A vida tem dessas coisas. Irônica e tristemente inexplicáveis. No Carnaval de 2017, enquanto trabalhava, a repórter fotográfica Ana Claudia Fernandes foi atropelada por um carro alegórico gigantesco e desgovernado na Marquês de Sapucaí. Sobreviveu à tragédia que matou uma pessoa e causou sérios ferimentos em outras 18. Forte e guerreira, como era vista por muitos, Cacau Fernandes, infelizmente, não conseguiu resistir ao ‘inimigo invisível’ e letal. Aos 52 anos, morreu nesta terça-feira (13/7) em decorrência de complicações da Covid-19, no Rio de Janeiro.
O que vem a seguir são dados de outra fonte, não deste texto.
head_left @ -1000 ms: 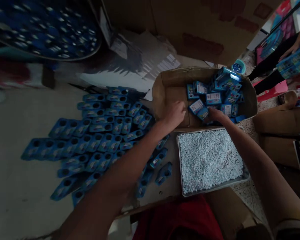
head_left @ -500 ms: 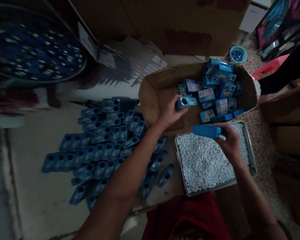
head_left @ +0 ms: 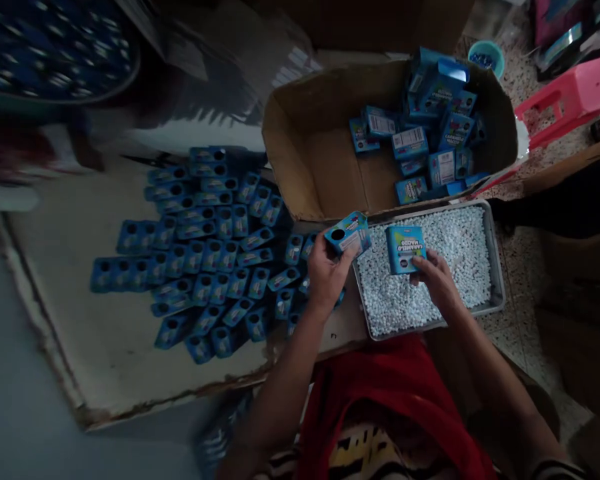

Cacau, no primeiro dia no hospital: otimismo e esperança no Facebook

Cacau lutou bravamente por 13 longos dias internada na UTI do Hospital Universitário Clementino Fraga Filho (Hospital da UFRJ), na Ilha do Fundão, o mesmo local onde se tratava de duas doenças raras com que convivia silenciosamente há anos. No dia 1/7, ela chegou à unidade com baixa oxigenação e, no dia seguinte, teve que ser intubada. Na UTI, o quadro se agravou e Cacau sofreu uma embolia pulmonar e as funções renais foram comprometidas. No início da manhã desta terça, teve uma parada cardiorrespiratória. A fotógrafa deixa dois filhos, Leonam e Ana Julia, e uma neta, Mariana, e deve ser sepultada nesta quinta-feira (15), em cerimônia restrita a poucos familiares por conta dos protocolos sanitários nos casos de morte por Covid.

Era a segunda vez que Cacau foi infectada pelo novo coronavírus – na primeira, sentiu apenas sintomas leves. Em 15 de junho, ela chegou a tomar a primeira dose da vacina da Pfizer, em um posto de sangue perto de sua casa, em Vargem Pequena, na zona oeste do Rio. Neste vídeo postado em seu Facebook, Cacau vibrava – “nem dormi essa noite” -, agradecendo ao SUS pela oportunidade de ser imunizada. Mas a quantidade de anticorpos ainda não havia sido suficiente para que ela pudesse combater a doença sistêmica, agravada pelas comorbidades.

Sempre alegre e otimista, no dia em que deu entrada no hospital, Cacau postou uma foto em seu Facebook com a seguinte mensagem: “Gente, hoje gostaria de falar sobre nossa Live. Infelizmente ela vai ter que esperar um cadinho. Estou internada com Covid. Precisei de reforço no oxigênio. Mas, não esquecido, tenho obrigação de ficar boa por nós. Por enquanto, se cuidem, pois quando eu ficar boa quero todos assistindo”. No dia seguinte, ainda mantinha o otimismo, apesar da piora:

“Hoje o médico me desanimou um pouco, disse que estou na fase pior do Covid, a minha saturação caiu, mas tô me sentindo bem. (…) Vou tomar um banho, um banho que sei que vai me levantar.” escreveu. E ainda fez um agradecimento: “O que seria de nós se não fossem os verdadeiros amigos? Tássia Di Carvalho não tenho palavras pra descrever o seu carinho!! Muito obrigada por tudo. Obrigada, por cada item que trouxe. Preta, te amo”, comentava sobre a amiga jornalista que acompanhava dia a dia os boletins médicos, por intermédio do filho dela. Foi a última mensagem de Cacau antes de ser intubada.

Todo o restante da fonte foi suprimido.